Of course, the problem, far from dissipating like mist in the sun, seems instead to reinforce its natural essence precisely from the studies that evolutionary psychology regards as cornerstones of modern Western thought, and of which one of the most important axioms states that the oral phase of the individual’s development must be overcome so that knowledge can slowly reposition its instruments of inquiry in the domain most suited to them. The ordinary senses will therefore have to serve exclusively to “capture” nature, while the brain, the mind’s material reduction, will have the honor and especially the burden of consolidating and giving us the longed-for “understanding.”

But it is precisely in this apparent procedural simplicity, in linearity beyond all expectation, that lurks the newly-born specter of “organized complexity,” which is not-as we too often hear repeated-a classificatory philosophy of the difficult and logically “complicated,” but rather a scientific realization that the world of phenomena, far from permanently bending to rules fashioned by truly “elevated” minds, smoulders under the ashes the everlasting embryo of a purely relational impredictability (2), that is, an irrepressible tendency to escape the perfection of observations (which by their very nature require an external observer) in order to bestow the infinite precision of knowledge only on what is physically (and paradoxically) impossible: the particle that “sees” its own position, the beam of light that gains self-awareness about its speed, the observed that does not alter anything about its surroundings since it observes only itself.

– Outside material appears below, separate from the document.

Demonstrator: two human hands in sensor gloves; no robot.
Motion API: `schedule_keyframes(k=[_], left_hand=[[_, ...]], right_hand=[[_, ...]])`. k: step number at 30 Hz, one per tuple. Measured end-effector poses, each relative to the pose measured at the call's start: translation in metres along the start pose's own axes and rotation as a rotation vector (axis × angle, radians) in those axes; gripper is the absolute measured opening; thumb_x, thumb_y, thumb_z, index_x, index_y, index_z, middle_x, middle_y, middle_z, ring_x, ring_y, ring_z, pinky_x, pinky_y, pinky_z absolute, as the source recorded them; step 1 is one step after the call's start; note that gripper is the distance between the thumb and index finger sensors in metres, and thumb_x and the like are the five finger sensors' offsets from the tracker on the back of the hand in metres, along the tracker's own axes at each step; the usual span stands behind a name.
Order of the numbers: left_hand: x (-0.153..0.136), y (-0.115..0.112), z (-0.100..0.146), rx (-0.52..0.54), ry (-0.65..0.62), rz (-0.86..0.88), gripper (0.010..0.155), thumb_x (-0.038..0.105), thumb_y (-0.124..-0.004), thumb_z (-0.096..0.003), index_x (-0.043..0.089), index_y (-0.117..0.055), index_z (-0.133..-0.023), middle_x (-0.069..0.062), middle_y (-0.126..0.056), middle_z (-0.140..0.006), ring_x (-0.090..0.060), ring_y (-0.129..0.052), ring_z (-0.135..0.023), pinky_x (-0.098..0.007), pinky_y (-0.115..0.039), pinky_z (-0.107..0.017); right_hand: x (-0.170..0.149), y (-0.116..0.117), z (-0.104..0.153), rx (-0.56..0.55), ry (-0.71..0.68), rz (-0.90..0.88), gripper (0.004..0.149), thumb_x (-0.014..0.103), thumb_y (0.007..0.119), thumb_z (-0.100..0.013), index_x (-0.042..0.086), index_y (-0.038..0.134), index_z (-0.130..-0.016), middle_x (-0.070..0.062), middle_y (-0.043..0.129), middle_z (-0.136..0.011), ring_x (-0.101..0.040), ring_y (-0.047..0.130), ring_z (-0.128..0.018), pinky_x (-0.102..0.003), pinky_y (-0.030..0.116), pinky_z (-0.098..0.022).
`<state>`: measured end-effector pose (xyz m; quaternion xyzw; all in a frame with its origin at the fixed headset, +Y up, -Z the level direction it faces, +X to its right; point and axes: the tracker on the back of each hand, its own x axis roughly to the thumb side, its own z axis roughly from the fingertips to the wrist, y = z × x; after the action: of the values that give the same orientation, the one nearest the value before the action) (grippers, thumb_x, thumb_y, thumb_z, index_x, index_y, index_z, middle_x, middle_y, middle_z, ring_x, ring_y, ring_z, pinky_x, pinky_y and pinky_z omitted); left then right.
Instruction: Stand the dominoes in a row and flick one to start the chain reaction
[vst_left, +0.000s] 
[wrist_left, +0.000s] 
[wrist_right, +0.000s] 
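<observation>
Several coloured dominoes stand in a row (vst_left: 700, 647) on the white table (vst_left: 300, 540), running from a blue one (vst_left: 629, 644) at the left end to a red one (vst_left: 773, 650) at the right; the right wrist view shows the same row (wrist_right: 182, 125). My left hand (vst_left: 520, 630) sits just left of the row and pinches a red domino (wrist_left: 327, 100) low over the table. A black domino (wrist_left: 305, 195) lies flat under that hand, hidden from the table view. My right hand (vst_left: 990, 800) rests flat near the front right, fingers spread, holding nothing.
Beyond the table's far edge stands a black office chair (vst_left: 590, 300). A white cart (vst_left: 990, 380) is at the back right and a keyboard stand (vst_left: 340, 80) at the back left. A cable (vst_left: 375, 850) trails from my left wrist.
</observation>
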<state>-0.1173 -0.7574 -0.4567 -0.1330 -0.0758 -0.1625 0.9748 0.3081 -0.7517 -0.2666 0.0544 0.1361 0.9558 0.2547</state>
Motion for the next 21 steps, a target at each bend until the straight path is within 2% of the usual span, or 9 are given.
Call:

But if physics vetoes the dastardly heights that imagination can reach, man’s existential reality leaves no room for misunderstanding: in the (quasi-)spontaneous emergence of organized complexity, intelligent beings have lost the exclusivity of physicality in order to acquire a transcendent awareness: by biting his foot, the infant does not learn to know himself and then relinquish dominion to his ever-increasing intellectual maturity: rather, he, just like theOuroboros, brings its evolutionary apex closer to the base from which its very existence originated in order to complete and perfect its true and deeper knowledge.

Ultimately, therefore, the complexity of phenomenal reality, while on the one hand posing a not insignificant operational constraint for the scientist who staggers in the dark and desperately seeks a light, on the other hand guarantees, thanks to the overcoming of pure cognitive relationality, a concrete possibility of “understanding” oneself in a marvelous intellectual phagocytosis that, from a mere psychological exercise, turns into the self-acquisition of one’s own path of growth and, ultimately, of one’s individual “story.”

Notes

    1. L. Rondoni, “Complessità e relazionalità nelle scienze matematiche, fisiche e naturali”, Nuova Umanità 196-197/2011
    2. The term “unpredictability” does not exist in the Italian vocabulary, but it can be considered a scientific neologism expressing the ontological impossibility of a particular fragment of reality.